O objetivo do projeto E-processo é resolver com maior celeridade e economia as discussões administrativas entre a Fazenda Nacional e os contribuintes. A implantação do projeto vai abranger desde as delegacias da Receita Federal, passando pelo Carf, até a inscrição do débito tributário na dívida ativa da União.

No Carf, por exemplo, falta pouco para a eliminação total do papel. Já foram digitalizados cerca de 65% dos processos em estoque. Segundo o presidente do conselho, Otacílio Dantas Cartaxo, até o fim do ano esse estoque deverá ser zerado, o que agilizará a tramitação desses processos. "Depois da criação da nova estrutura organizacional, com a unificação dos conselhos de contribuintes, essa é a segunda revolução no Carf", diz ele, acrescentando que as pessoas que lidam com o conselho terão que se adaptar à nova cultura. "O resultado será positivo."

Depois da digitalização, começam, no ano que vem, os testes para os julgamentos virtuais no Carf. Conselheiros, partes e advogados participarão das audiências nas respectivas delegacias regionais da Receita Federal. Assim, haverá economia com passagens aéreas, estadia e tempo dos conselheiros - que não são remunerados para atuar no órgão federal. Para o procurador-chefe da Procuradoria-Geral da Fazenda Nacional (PGFN) no Carf, Paulo Riscado, também haverá uma grande economia com compra de arquivos, papel e impressão. "Ficará mais fácil acompanhar os processos e transmitir informações para outras áreas da procuradoria e da Receita envolvidas no acompanhamento dos casos", afirma o procurador-chefe no Carf.

Os contribuintes também poderão ganhar agilidade com o E-processo, segundo advogados. "A implantação do processo digital será um importante passo rumo a um processo administrativo tributário mais célere", diz o advogado Flávio de Carvalho, do escritório Souza, Schneider,Pugliese e Sztokfisz Advogados. Carvalho afirma que já percebe a diferença com a implantação do E-processo. "Até pouco tempo atrás, um processo que era remetido de uma delegacia da Receita ao Carf demorava, às vezes, mais de três meses para chegar a Brasília. Hoje, em menos de um mês já está tramitando no conselho", afirma.

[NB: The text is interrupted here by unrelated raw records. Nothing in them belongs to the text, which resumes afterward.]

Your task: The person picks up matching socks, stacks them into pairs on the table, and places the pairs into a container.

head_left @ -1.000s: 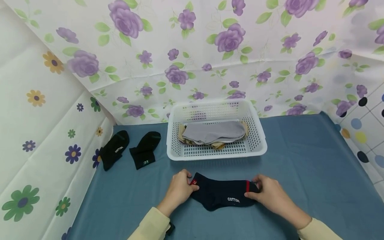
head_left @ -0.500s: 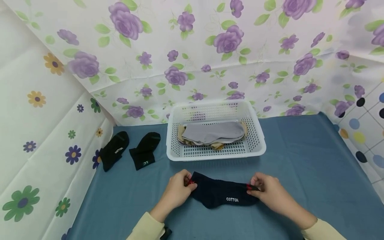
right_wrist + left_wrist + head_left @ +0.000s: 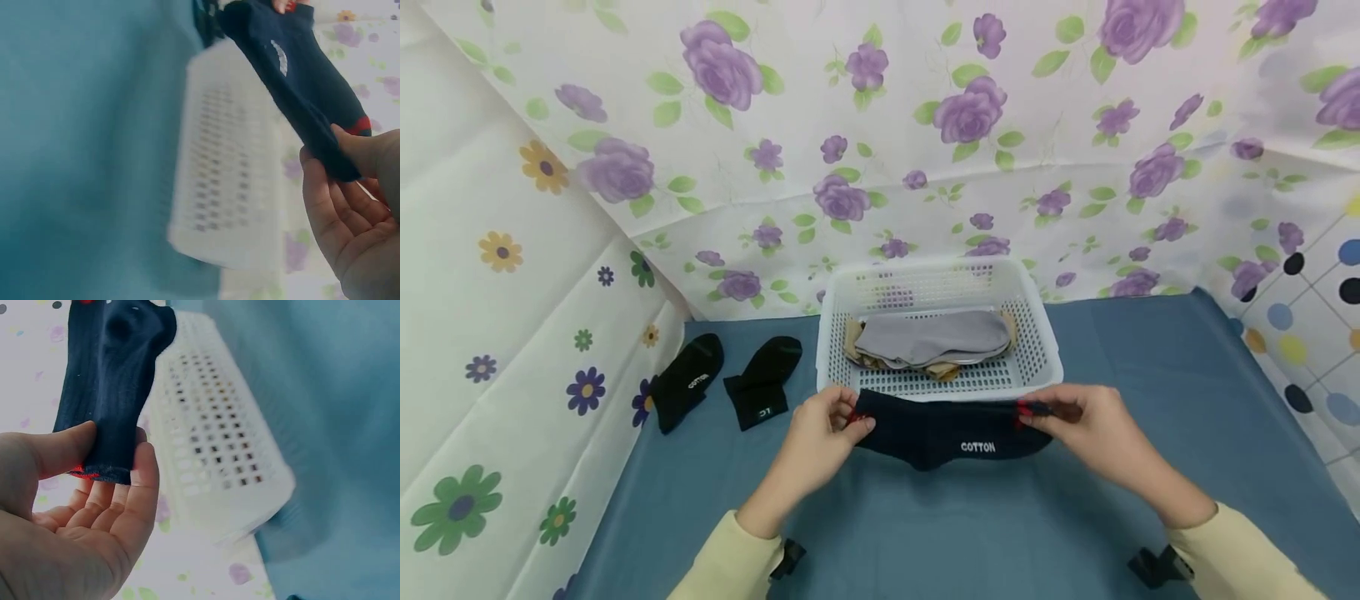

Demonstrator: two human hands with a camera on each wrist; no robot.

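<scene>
A navy sock (image 3: 936, 429) with red bands and the word COTTON is stretched level between both hands, raised off the table in front of the basket. My left hand (image 3: 816, 437) pinches its cuff end between thumb and fingers, also plain in the left wrist view, where the sock (image 3: 115, 381) hangs from the grip. At the toe end, my right hand (image 3: 1090, 429) pinches the fabric near a red stripe. The white perforated basket (image 3: 1048, 350) stands just behind the sock, with a grey folded sock (image 3: 934, 335) on top of beige ones inside it.
Two black socks lie on the blue table cloth (image 3: 700, 492) at the left: one (image 3: 688, 379) by the flowered side sheet, another (image 3: 763, 383) nearer the basket. A flowered sheet (image 3: 895, 179) hangs behind the basket. Dark wrist straps (image 3: 1157, 567) show by the sleeves.
Both hands have lifted the navy sock off the table and carried it forward, up to the basket's front edge in the head view. The basket and the black socks stay in place.
</scene>
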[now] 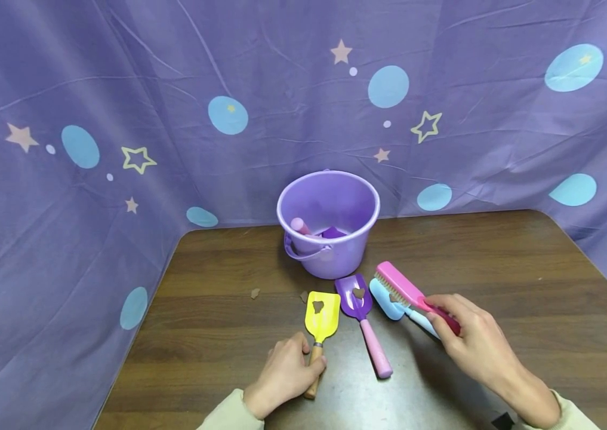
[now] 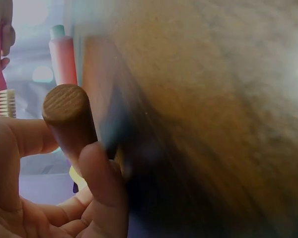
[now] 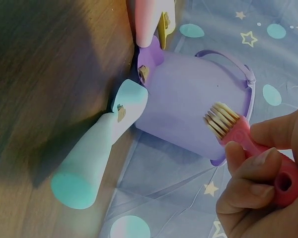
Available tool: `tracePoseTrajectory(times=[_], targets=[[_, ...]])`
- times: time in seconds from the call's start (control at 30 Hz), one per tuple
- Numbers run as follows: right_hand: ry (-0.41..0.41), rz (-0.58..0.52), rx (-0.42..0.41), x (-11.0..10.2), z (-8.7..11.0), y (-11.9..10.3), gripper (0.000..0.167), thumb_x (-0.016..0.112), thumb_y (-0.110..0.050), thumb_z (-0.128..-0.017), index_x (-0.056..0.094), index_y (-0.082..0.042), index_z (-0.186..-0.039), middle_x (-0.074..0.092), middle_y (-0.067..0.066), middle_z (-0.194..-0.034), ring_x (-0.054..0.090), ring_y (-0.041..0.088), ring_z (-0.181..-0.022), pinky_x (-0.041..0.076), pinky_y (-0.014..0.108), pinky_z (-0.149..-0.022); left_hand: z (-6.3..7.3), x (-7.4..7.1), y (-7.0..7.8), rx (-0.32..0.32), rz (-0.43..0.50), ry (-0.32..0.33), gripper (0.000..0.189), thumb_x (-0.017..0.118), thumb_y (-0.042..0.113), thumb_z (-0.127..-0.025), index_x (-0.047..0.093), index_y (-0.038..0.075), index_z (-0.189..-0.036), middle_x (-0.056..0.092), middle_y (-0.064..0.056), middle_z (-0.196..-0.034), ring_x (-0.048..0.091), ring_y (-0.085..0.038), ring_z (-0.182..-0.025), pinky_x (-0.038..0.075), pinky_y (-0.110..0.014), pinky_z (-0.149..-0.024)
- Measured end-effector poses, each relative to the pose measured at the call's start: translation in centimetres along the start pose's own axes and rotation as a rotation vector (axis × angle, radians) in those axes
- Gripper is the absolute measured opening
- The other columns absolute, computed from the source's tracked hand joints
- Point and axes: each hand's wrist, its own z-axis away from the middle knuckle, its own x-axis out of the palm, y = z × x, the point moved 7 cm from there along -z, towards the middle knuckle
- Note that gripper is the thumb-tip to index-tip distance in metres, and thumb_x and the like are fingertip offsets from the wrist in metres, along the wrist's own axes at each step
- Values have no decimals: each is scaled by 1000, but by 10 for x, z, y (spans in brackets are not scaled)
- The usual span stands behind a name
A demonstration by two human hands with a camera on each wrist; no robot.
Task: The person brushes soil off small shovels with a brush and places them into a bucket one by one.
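Observation:
My left hand (image 1: 289, 371) pinches the wooden handle of a yellow toy shovel (image 1: 322, 328), whose blade carries a brown scrap (image 1: 318, 306). In my right hand (image 1: 477, 340) is a pink brush (image 1: 401, 283), gripped by its handle with the bristles facing down. Below the brush, apart from it in the right wrist view, lies a light blue shovel (image 3: 97, 139) with a brown scrap (image 3: 121, 113) on it. Between the hands rests a purple shovel (image 1: 356, 306) with a pink handle, another scrap (image 1: 359, 293) on its blade.
Behind the shovels stands a purple bucket (image 1: 330, 258) with a pink-handled item (image 1: 299, 226) and something purple inside. Two brown scraps lie on the wooden table, one (image 1: 255, 293) to the left. A purple patterned curtain (image 1: 292, 89) closes off the back and sides.

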Motion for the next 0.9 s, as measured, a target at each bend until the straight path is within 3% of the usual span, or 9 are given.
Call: tracePoseTrajectory(times=[0.47, 0.9], targets=[[-4, -3, 4, 2, 2, 1, 27, 72, -8, -79, 68, -17, -104, 58, -14, -87, 45, 3, -63, 33, 14, -56, -3, 0, -2, -37, -23, -6, 19, 70, 22, -70, 53, 13, -67, 49, 6, -59, 45, -12, -53, 36, -27, -46], [-7, -1, -2, 5, 3, 1, 28, 73, -9, -79, 68, -18, -105, 57, -15, -88, 46, 3, -65, 34, 15, -59, 6, -1, -11, -77, 94, -42, 15, 62, 18, -75, 49, 10, -71, 45, 6, -55, 47, -7, -44, 38, -25, -42]])
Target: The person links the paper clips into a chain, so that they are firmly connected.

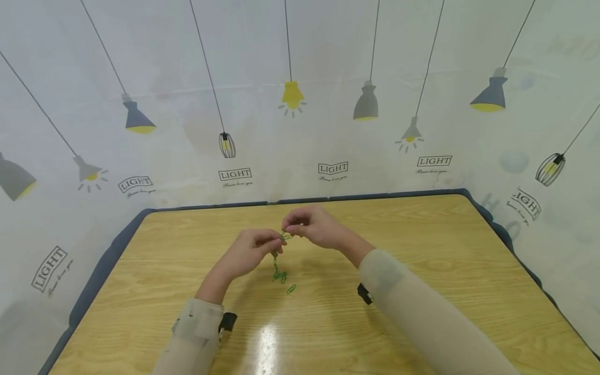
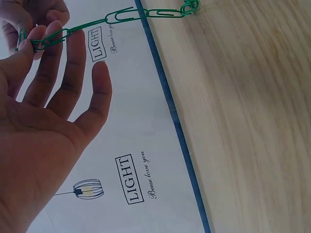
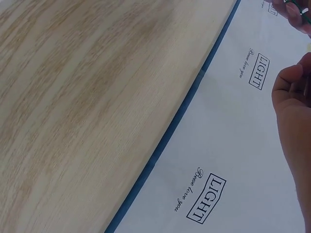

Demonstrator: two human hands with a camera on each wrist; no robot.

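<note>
Between thumb and fingers, my left hand (image 1: pixel 250 252) pinches the upper end of a chain of green paper clips (image 2: pixel 124 16). The chain hangs from the fingers, and its lower clips (image 1: pixel 279 276) lie bunched on the table. My right hand (image 1: pixel 315 227) is just to the right of the left one, fingertips together, pinching a paper clip (image 1: pixel 287 237) at the chain's top end. In the right wrist view the curled fingers of the right hand (image 3: pixel 294 92) show, but their tips are cut off at the frame edge.
One loose green paper clip (image 1: pixel 291 289) lies on the wooden table (image 1: pixel 422 271), nearer me than the bunched links. A pale cloth (image 1: pixel 262 62) printed with lamps rises behind the table, with a dark blue border (image 1: pixel 211 207) along the table's edge.
</note>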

Todas as delegacias e superintendências da Receita deverão ser adaptadas. Na 8ª Região (São Paulo), que tem o maior volume de processos do país, os autos de infração novos são todos digitais desde janeiro. E a intenção é digitalizar 80% do estoque de processos até o fim de 2012. Para o funcionamento do novo sistema no país, a Receita comprou cerca de quatro mil scanners, num investimento total de R$ 9 milhões. "As regionais com estoque todo digitalizado já perceberam uma redução de 20% a 30% no tempo de tramitação do processo", afirma João Paulo Martins da Silva, coordenador-geral de arrecadação e cobrança da Receita. Segundo ele, hoje, já há mais de 600 mil processos digitalizados.

A perspectiva é de que o E-processo também alcance as execuções fiscais no futuro. Segundo o diretor de gestão da dívida ativa da União, Paulo Ricardo de Souza Cardoso, até o fim do ano todas as unidades da PGFN estarão com condições de receber os processos eletrônicos da Receita Federal. Mas as execuções fiscais continuarão, por ora, a tramitar em papel. "Já estamos nos articulando nos tribunais federais para harmonizar todos os sistemas eletrônicos", afirma Cardoso. Segundo ele, o objetivo é realizar, num futuro próximo, julgamentos virtuais de todas as execuções fiscais no país.